WHAT IS REQUIRED >>
Keep to one stretch of the data below, the lines from the one with "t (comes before" up to and including the one with "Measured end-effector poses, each", and return that stretch exactly.

DATA FOR REVIEW >>
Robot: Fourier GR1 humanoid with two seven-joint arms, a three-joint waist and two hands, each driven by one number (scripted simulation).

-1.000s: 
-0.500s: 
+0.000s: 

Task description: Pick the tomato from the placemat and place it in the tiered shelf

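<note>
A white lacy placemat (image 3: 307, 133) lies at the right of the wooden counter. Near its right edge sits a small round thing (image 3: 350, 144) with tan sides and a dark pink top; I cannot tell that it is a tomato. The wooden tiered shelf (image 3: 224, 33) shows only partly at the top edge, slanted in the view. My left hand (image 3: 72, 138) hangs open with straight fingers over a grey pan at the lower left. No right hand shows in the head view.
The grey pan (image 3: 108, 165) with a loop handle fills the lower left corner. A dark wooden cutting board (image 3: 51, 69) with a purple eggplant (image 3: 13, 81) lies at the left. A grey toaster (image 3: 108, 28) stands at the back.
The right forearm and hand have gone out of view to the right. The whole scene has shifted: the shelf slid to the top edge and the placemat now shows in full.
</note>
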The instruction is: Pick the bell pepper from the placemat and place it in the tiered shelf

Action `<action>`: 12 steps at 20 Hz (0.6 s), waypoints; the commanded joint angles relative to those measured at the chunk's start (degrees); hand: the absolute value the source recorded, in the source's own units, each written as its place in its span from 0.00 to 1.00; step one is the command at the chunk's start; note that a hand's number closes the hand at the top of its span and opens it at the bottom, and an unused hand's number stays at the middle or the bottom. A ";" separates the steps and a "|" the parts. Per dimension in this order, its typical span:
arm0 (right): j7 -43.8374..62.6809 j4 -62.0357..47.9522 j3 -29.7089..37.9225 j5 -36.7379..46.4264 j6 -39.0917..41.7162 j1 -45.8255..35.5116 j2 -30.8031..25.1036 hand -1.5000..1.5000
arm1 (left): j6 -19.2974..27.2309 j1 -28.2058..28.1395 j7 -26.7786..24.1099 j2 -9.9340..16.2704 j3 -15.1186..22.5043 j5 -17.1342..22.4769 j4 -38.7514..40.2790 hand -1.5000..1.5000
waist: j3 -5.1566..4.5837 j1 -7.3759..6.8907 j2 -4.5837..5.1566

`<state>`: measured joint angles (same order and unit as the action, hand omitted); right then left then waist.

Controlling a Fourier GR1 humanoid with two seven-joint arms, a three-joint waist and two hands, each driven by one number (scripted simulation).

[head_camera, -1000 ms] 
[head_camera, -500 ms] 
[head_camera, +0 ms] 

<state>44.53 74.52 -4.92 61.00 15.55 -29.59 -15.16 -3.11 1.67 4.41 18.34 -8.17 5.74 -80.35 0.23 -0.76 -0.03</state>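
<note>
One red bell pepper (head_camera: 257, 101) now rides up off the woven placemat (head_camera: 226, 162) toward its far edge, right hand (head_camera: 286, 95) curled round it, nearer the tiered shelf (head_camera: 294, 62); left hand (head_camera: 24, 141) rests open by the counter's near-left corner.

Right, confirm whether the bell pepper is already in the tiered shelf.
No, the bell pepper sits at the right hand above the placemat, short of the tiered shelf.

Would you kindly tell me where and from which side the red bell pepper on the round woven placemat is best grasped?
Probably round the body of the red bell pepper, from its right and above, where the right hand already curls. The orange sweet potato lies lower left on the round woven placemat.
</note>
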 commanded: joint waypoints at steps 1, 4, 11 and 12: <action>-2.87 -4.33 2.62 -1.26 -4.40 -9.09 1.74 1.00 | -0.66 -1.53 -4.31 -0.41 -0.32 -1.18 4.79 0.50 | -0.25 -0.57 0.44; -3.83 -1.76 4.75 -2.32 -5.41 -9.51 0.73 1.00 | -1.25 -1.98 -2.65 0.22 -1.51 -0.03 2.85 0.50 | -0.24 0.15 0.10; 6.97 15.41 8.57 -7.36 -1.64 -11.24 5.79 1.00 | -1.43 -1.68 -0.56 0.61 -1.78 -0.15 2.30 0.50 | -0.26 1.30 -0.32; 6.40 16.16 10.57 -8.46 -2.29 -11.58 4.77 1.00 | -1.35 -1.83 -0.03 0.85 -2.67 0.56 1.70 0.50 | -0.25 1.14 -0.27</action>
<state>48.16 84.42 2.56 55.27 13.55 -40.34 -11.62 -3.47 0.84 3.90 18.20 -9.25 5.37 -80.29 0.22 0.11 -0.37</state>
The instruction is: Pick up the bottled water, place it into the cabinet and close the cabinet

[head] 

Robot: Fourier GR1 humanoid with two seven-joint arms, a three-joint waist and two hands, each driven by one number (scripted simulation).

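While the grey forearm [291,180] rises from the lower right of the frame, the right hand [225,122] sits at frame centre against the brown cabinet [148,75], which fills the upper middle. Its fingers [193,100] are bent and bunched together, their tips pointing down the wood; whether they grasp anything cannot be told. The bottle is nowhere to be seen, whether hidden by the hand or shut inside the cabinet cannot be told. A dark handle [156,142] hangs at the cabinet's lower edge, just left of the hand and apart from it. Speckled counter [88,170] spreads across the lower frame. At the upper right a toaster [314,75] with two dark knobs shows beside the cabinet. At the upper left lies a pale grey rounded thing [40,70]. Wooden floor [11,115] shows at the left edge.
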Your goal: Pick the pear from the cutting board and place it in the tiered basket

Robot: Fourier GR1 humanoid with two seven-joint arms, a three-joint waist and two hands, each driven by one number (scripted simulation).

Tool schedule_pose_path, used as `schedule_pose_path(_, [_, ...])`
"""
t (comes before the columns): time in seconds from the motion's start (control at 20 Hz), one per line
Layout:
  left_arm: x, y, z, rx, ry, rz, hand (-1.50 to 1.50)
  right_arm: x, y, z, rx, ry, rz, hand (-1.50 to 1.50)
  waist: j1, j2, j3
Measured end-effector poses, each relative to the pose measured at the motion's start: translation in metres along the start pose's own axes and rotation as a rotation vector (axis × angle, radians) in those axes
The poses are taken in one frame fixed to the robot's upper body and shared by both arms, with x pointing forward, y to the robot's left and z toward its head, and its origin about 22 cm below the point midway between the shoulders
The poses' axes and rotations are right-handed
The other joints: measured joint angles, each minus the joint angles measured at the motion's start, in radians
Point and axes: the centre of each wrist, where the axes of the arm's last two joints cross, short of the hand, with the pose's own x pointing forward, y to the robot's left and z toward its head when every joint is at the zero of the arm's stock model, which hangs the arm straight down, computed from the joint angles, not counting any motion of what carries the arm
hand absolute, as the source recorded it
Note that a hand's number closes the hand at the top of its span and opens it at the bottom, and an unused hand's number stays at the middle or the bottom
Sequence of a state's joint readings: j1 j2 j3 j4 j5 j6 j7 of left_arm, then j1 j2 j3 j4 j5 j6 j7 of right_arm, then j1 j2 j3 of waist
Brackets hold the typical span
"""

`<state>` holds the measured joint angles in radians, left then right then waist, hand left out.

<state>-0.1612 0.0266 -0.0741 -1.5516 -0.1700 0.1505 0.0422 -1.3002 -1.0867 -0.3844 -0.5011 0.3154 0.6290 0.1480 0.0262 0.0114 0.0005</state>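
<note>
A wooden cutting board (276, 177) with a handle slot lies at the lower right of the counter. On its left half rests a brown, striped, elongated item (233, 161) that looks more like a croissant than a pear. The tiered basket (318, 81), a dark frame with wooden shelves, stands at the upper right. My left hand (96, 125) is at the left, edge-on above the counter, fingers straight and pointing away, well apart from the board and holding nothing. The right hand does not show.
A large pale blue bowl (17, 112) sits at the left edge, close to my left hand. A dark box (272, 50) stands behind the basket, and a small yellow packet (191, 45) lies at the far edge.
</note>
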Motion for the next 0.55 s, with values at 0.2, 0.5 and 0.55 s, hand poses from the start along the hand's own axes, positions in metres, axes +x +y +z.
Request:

ANSWER SECTION >>
t (comes before the columns): time in seconds from the motion's start (control at 20 Hz), one per line
Layout:
  left_arm: x, y, z, rx, ry, rz, hand (-1.50 to 1.50)
  right_arm: x, y, z, rx, ry, rz, hand (-1.50 to 1.50)
  waist: j1, j2, j3
Measured end-effector poses, each relative to the pose measured at the motion's start: translation in metres along the start pose's own axes and rotation as a rotation vector (axis × angle, radians) in those axes

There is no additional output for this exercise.